Brazilian Port Reforms

Drewry Maritime Advisors depicts the possible new maritime ports and maritime landscape in Brazil after the Port Reform Bill was approved by Congress, at long last and in extremis, on May 16th 2013.

By MarEx 2013-05-21 10:25:00

On December 6th, the Brazilian Government had unveiled its long-awaited port reform package, under reference MP595, also named “Provisional Measure of the Ports” or “MP dos Portos”.

The Government needed the MP595’s full 6-months validity period and had to work hard to finally have it approved by Congress, just few hours before the deadline on May 16th 23h59, after one of the longest (and most tumultuous) parliamentary sessions in recent history.

In the meantime, March and April 2013 witnessed a spectacular all-time high in the seasonal congestion, bottlenecks and queues both in the maritime and the land-side accesses to ports that are recurring realities in some of the main Brazilian ports like Paranagua and Santos. For example, up to eighty idle vessels have been counted on a given day at Santos anchorage, waiting for berths, while at the same time 10-12 km long truck queues paralyzed the road access to the urban, industrial and port areas on both banks of the port.

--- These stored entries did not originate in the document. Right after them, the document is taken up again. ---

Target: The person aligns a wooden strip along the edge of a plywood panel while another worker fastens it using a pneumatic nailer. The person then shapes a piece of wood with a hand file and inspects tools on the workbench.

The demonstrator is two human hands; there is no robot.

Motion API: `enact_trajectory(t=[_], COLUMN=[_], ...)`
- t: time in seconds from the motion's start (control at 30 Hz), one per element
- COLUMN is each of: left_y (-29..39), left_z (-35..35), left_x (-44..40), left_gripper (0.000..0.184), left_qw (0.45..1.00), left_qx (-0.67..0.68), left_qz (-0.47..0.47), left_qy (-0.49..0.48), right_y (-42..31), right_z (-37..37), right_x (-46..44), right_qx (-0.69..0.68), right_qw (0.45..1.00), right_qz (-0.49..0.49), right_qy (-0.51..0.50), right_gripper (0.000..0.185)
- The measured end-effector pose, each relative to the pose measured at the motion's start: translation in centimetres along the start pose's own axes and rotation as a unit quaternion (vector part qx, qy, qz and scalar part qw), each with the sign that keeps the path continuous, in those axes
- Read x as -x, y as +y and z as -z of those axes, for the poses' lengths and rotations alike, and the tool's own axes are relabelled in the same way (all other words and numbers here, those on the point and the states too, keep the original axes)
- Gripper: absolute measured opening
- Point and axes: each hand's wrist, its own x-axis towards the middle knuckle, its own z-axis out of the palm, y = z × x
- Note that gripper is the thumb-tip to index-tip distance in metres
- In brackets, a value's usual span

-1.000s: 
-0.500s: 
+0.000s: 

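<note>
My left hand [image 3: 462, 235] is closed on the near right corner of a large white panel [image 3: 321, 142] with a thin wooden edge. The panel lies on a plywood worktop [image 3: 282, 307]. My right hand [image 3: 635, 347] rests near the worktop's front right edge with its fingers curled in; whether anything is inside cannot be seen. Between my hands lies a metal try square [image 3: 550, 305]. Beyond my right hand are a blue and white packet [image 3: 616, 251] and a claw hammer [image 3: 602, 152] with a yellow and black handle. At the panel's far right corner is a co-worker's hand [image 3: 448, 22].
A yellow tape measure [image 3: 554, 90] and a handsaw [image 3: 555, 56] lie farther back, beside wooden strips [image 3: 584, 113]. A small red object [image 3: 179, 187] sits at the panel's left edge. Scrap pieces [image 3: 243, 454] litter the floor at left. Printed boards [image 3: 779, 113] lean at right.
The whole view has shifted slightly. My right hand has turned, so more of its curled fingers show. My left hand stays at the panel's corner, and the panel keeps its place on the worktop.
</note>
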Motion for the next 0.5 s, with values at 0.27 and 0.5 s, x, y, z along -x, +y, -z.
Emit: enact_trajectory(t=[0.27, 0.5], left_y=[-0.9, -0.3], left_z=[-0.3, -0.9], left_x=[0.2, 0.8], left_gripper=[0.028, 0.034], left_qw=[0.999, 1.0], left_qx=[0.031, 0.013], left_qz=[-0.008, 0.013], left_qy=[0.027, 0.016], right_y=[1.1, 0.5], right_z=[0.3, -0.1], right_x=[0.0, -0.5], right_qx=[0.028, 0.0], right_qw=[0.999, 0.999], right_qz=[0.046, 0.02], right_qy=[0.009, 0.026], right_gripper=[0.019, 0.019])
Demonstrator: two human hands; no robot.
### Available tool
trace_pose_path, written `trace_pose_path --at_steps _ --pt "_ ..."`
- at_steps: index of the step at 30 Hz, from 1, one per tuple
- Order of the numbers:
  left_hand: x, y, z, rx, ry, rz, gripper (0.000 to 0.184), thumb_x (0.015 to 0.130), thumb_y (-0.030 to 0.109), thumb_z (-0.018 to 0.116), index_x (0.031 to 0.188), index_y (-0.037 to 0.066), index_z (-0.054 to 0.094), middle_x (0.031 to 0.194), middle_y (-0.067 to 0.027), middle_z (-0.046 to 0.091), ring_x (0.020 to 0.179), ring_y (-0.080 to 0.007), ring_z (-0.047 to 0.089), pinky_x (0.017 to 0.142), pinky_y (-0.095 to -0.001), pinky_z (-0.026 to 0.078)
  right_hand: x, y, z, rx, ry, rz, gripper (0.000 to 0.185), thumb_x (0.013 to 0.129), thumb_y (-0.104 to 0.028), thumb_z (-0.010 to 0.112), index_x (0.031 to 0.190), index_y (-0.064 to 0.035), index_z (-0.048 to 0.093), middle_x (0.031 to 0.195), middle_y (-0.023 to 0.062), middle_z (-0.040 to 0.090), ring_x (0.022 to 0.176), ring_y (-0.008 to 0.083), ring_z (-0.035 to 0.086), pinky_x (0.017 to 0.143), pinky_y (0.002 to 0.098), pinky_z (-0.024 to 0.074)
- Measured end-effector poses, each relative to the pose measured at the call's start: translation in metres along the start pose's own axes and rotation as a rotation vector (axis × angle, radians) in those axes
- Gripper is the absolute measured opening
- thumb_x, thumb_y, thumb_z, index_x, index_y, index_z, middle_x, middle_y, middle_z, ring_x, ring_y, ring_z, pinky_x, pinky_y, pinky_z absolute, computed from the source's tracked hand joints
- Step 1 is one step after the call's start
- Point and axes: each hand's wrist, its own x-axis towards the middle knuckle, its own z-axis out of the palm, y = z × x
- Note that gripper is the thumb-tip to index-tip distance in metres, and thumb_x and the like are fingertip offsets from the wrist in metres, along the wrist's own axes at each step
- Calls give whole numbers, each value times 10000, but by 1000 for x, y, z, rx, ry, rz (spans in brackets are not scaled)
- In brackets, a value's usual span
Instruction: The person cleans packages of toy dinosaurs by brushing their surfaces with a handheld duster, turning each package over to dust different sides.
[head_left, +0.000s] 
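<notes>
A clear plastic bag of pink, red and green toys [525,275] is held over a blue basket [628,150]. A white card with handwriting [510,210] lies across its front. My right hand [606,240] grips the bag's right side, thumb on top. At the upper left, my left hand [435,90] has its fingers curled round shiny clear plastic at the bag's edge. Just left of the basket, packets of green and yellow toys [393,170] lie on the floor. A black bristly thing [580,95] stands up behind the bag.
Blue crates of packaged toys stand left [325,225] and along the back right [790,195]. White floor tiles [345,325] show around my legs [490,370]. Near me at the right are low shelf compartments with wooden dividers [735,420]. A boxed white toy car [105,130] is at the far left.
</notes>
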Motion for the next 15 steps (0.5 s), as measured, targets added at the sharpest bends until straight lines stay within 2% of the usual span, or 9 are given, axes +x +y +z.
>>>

The two main items of the reform bill are the following:

• Private terminals will be allowed to handle 3rd party cargo
• The selection criteria for future terminal concessions in the Public Ports will be: lowest tariff to user instead of highest concession payment to the Government as hitherto

Congress has introduced significant changes to the text of the original proposal on a number of other important issues:

• Centralization: the Federal Government wants to remain in control of the promotion and authorization of new private terminal projects and new concessions in the Public Ports. But the amendments allow Port Authorities controlled by States or Municipalities currently running Public Ports to organize public tenders for future concessions located within their existing Zoning Plans.

• Extension of existing concessions: the Government initially wanted to re-tender all concessions, already expired or upon expiry. The amended version foresees the possible one-time anticipated renewal for the post-1993 concessions, in exchange for investment commitments. (many of them involve container terminals).

• Casual Labour: the amended version makes it compulsory for private terminals to use casual labour for stevedoring activities, in the same way as required of private concessionaires of terminals located in the Public Ports. The amendment also seeks to expand the obligation to shore-side dockworkers jobs.

• Participation of shipping lines: the amended version prohibits any private company where shipping companies hold more than a 5% share to bid for port installation concessions.

The President has 15 working days to promulgate the law. She holds the prerogative to veto parts of new text, and it is generally expected that she will. So the above described rules are not final.

In particular, it may be expected that the amendments having a restrictive impact on the competitive access to the port activities, be it for private investors or labour, will be overruled.

On the other hand, the Executive is keen to retain control on the port concessions and their renewal mechanisms. Automatic renewal clauses and amendments weakening the Government’s control in the tendering processes might also face a Presidential veto.

The fundamental purpose of the Port Reform Bill is to energise the port sector by attracting private investment. The shortcomings of the current system have been identified and the new legal framework is an attempt to enable the sector to fulfill its role in support of the economy of the country.

“These eleven months of indecision have frozen many new project developments, on the grounds of heightened regulatory risks induced by the prevailing legal uncertainty” says Michel Donner, Senior Advisor at Drewry Maritime Advisors. “The complete and final new set of rules of the game should (finally) be known by early June. Even if it is not perfect and does not please all the players, it will allow a broader circle of interested parties to sharpen their pencils, redo their calculations and prepare the new port investments the Country so badly needs. The changes are likely to contribute to unlock the long awaited capacity expansion of the port system, and will bring up a host of new business opportunities for private investors.”

And he concludes: “Realistically, however, it still takes 4 to 7 years for greenfield projects to be commissioned, so the expected new wave of port projects will probably not be ready in time to alleviate next years’ congestion peaks in Paranagua or Santos”.